It looks like the occurrence analysis in 8.0 is to blame for the blowup in terms... whereas that same pass in 7.10 caused more of a blowup in coercions. Weird.
comment:8 Changed 2 years ago by
A sizable chunk of the regression came from commit 6746549772c5cc0ac66c0fce562f297f4d4b80a2 (Add kind equalities to GHC.)

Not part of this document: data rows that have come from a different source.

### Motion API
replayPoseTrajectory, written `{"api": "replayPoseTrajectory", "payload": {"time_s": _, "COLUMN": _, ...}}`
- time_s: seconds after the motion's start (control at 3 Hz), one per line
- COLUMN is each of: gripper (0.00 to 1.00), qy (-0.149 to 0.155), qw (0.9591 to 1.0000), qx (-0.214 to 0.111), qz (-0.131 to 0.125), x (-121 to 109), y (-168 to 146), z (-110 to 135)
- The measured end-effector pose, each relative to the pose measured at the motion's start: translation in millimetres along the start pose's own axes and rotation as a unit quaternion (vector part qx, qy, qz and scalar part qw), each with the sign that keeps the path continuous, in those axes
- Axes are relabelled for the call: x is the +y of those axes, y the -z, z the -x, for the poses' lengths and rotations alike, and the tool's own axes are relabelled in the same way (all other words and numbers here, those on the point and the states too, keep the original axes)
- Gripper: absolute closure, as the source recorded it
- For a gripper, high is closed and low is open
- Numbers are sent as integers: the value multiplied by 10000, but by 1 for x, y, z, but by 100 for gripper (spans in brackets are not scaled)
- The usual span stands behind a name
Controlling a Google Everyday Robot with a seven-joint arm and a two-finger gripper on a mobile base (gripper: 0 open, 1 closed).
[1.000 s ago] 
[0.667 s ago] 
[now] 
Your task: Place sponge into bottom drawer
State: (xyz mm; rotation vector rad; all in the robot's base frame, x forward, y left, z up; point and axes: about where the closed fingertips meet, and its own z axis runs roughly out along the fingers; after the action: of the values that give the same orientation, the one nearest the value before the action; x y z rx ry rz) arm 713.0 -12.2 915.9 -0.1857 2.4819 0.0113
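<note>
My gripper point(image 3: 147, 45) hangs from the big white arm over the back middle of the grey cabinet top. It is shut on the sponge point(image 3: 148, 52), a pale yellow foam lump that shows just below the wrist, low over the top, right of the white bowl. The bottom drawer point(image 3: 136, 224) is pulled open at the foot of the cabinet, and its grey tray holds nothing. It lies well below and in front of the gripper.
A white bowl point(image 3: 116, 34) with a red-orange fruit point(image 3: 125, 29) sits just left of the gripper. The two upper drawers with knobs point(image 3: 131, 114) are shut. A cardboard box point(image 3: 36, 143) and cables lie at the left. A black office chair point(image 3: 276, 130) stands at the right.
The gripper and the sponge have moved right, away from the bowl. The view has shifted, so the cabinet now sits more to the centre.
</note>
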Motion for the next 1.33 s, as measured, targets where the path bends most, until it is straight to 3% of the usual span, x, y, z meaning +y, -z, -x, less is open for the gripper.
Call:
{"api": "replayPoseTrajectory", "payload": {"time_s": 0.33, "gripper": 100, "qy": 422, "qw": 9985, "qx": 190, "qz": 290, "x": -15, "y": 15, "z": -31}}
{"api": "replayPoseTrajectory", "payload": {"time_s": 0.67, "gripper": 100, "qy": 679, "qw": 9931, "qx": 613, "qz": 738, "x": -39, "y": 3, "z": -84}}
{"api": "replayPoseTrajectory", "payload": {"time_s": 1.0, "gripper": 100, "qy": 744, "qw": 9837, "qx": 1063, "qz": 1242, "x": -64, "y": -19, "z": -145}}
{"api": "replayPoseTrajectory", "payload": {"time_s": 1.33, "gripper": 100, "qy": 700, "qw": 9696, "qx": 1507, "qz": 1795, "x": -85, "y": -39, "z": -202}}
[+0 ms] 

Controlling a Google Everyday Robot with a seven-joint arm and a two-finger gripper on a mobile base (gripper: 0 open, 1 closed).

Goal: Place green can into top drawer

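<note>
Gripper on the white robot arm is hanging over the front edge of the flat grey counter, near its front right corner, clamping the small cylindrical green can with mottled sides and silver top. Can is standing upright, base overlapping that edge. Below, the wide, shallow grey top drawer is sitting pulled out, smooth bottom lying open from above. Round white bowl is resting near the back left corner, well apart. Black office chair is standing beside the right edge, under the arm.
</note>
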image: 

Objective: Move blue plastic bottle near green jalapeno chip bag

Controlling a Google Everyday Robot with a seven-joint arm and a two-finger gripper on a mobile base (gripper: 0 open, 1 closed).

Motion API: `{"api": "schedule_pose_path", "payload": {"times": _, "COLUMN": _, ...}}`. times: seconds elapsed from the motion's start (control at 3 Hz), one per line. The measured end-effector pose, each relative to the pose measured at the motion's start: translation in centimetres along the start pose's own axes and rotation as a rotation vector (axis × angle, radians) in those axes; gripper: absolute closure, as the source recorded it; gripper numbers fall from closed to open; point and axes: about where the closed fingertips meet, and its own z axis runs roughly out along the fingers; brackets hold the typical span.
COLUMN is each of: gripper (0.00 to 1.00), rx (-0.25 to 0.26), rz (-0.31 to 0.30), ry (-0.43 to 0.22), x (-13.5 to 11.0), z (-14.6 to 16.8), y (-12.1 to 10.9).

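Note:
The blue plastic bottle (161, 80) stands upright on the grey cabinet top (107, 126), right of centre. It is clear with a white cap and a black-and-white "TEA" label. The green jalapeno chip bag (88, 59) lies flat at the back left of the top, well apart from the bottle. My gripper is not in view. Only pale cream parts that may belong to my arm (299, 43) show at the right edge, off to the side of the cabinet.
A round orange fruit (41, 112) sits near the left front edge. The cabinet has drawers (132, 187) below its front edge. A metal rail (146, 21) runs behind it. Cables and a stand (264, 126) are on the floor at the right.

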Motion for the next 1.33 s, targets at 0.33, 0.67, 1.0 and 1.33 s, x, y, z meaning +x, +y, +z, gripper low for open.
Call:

Commit 6e56ac58a6905197412d58e32792a04a63b94d7e (Fix infix record field fixity (#11167 and #11173).) ----- $ time ghc4/inplace/bin/ghc-stage2 -fforce-recomp -O -c -Rghc-timing TypeList.hs Regression.hs <<ghc: 19608856112 bytes, 2265 GCs, 63045253/234165360 avg/max bytes residency (19 samples), 498M in use, 0.001 INIT (0.001 elapsed), 9.087 MUT (9.117 elapsed), 3.649 GC (3.647 elapsed) :ghc>> real 0m12.829s user 0m12.688s sys 0m0.140s Commit 6746549772c5cc0ac66c0fce562f297f4d4b80a2 (Add kind equalities to GHC.) ----- $ time ghc4/inplace/bin/ghc-stage2 -fforce-recomp -O -c -Rghc-timing TypeList.hs Regression.hs <<ghc: 68214058248 bytes, 5147 GCs, 71712416/267022672 avg/max bytes residency (20 samples), 586M in use, 0.001 INIT (0.001 elapsed), 29.850 MUT (29.871 elapsed), 4.806 GC (4.804 elapsed) :ghc>> real 0m34.744s user 0m34.572s sys 0m0.176s
But that's not the full story, since I get a realtime of 1m12.849s
with GHC 8.0.1. I'll try to figure out what other commit(s) are contributing.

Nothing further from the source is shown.